=== Task to carry out ===
Count the lines below containing "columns"; state the number only.

=== Given entries ===
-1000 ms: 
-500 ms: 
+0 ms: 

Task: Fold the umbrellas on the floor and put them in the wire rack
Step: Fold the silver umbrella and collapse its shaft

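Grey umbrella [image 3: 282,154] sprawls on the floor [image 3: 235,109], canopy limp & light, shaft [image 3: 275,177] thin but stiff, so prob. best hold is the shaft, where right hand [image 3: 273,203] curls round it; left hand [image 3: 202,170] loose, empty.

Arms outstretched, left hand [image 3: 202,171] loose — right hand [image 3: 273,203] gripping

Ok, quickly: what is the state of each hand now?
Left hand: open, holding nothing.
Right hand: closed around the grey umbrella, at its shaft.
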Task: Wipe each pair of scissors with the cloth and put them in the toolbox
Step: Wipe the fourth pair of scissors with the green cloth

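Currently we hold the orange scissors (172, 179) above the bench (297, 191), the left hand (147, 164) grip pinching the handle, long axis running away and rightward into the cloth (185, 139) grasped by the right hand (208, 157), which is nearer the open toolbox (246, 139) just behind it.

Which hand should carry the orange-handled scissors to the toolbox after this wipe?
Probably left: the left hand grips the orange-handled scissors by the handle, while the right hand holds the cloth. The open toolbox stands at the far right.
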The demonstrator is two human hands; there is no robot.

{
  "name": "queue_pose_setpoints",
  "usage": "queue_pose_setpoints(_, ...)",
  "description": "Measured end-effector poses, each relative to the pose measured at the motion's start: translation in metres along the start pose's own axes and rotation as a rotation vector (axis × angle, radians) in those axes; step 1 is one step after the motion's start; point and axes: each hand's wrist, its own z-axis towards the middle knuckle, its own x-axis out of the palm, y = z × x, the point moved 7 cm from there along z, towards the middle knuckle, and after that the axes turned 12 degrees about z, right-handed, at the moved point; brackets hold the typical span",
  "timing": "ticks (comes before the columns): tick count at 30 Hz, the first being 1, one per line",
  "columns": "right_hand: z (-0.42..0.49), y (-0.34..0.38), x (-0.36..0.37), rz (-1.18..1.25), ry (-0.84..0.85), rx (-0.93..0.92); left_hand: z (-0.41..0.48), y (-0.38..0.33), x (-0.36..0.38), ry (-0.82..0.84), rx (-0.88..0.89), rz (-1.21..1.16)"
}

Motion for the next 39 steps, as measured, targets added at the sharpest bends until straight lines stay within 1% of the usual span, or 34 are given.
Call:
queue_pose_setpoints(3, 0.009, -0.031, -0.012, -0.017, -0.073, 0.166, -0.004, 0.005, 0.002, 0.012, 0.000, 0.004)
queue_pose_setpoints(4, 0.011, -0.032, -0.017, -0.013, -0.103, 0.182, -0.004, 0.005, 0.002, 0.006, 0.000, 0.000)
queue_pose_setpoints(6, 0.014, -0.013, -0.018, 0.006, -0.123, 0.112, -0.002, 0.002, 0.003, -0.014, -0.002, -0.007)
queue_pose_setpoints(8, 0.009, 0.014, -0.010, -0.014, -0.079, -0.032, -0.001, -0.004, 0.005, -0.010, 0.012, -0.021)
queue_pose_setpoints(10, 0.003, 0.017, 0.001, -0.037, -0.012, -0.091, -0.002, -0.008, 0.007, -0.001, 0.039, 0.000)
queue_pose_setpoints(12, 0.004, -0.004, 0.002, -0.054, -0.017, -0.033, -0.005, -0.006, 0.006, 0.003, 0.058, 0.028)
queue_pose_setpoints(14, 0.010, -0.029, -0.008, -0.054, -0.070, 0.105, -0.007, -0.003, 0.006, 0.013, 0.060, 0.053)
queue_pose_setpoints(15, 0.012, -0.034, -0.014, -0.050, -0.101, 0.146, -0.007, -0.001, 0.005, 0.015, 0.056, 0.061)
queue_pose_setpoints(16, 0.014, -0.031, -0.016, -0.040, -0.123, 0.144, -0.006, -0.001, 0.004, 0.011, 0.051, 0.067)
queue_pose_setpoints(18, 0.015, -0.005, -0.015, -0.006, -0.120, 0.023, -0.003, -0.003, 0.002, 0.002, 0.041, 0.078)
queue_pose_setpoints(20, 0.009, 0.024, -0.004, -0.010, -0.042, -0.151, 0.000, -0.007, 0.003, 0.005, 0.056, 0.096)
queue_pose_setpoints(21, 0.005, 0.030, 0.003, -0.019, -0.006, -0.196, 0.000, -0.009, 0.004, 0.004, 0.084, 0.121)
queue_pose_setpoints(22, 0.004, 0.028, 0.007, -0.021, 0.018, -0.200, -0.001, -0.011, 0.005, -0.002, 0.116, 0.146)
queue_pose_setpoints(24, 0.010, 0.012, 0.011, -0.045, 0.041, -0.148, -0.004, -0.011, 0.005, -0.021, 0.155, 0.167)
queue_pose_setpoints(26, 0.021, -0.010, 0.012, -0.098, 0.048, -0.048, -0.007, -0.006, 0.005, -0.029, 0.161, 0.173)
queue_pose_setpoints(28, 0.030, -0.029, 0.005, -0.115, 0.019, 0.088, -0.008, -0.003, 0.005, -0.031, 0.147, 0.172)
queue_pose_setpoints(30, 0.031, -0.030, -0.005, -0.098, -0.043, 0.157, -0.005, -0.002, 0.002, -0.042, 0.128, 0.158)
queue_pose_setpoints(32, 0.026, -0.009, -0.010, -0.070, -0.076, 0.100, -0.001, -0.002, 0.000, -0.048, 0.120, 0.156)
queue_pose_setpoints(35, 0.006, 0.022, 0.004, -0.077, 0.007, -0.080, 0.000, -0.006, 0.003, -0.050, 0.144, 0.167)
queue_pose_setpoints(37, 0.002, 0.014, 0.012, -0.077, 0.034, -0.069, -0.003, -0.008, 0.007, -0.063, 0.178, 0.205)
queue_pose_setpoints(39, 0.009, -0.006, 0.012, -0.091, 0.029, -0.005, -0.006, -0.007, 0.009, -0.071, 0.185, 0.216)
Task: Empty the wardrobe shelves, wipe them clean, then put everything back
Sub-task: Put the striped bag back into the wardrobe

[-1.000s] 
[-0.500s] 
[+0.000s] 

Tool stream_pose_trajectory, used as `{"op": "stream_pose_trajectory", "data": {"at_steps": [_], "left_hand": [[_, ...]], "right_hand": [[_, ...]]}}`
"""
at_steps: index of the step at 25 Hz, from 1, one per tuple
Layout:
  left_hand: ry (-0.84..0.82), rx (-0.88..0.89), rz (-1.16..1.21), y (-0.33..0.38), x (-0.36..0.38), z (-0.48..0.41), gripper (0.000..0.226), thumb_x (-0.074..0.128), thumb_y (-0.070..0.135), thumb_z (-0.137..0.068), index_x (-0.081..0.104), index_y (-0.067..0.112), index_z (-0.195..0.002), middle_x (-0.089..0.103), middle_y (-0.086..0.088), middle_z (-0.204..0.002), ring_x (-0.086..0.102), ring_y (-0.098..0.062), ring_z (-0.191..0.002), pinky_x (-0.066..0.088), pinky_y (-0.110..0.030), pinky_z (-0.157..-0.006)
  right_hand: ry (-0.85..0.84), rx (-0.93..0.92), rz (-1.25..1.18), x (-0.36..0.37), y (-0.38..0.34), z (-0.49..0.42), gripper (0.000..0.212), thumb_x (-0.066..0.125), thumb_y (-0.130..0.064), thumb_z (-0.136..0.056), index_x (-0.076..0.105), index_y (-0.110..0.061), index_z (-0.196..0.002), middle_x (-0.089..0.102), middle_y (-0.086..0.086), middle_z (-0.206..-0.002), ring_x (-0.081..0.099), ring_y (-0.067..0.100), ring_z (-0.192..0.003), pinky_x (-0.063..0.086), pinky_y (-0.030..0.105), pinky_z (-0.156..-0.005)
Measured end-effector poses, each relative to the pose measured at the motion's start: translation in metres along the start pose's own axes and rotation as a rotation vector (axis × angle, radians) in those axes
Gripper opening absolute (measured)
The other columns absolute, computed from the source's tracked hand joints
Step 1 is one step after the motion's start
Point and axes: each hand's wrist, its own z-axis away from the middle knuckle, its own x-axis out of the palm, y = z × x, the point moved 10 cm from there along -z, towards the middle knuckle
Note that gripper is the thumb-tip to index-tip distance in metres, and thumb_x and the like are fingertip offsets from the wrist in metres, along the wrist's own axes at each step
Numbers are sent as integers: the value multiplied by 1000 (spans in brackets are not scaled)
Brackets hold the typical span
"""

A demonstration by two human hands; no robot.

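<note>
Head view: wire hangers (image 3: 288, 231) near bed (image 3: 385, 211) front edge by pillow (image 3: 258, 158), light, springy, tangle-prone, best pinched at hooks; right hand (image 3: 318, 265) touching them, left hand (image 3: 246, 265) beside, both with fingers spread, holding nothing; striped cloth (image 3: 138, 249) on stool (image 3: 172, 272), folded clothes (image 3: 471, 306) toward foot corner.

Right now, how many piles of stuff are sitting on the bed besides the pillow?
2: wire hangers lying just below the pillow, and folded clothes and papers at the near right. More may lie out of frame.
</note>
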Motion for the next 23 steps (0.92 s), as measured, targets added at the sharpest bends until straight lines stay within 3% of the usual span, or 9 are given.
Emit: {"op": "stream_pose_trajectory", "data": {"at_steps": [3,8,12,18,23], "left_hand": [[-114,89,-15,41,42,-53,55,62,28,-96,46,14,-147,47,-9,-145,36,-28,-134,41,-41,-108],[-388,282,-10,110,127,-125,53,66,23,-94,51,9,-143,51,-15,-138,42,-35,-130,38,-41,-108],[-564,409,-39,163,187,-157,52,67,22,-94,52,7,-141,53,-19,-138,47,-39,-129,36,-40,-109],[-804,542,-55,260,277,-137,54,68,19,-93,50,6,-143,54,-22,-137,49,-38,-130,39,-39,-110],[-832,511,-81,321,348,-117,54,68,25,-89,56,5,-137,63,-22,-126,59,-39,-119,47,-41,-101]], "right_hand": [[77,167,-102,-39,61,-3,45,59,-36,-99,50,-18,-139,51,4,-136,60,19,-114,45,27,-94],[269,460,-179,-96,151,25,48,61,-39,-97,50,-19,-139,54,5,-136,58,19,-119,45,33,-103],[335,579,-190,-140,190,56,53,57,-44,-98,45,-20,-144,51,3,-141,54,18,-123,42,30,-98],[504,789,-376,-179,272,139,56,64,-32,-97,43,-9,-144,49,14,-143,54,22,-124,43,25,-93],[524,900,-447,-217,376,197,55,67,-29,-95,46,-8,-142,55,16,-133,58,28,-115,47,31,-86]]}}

=== Response to this exercise ===
3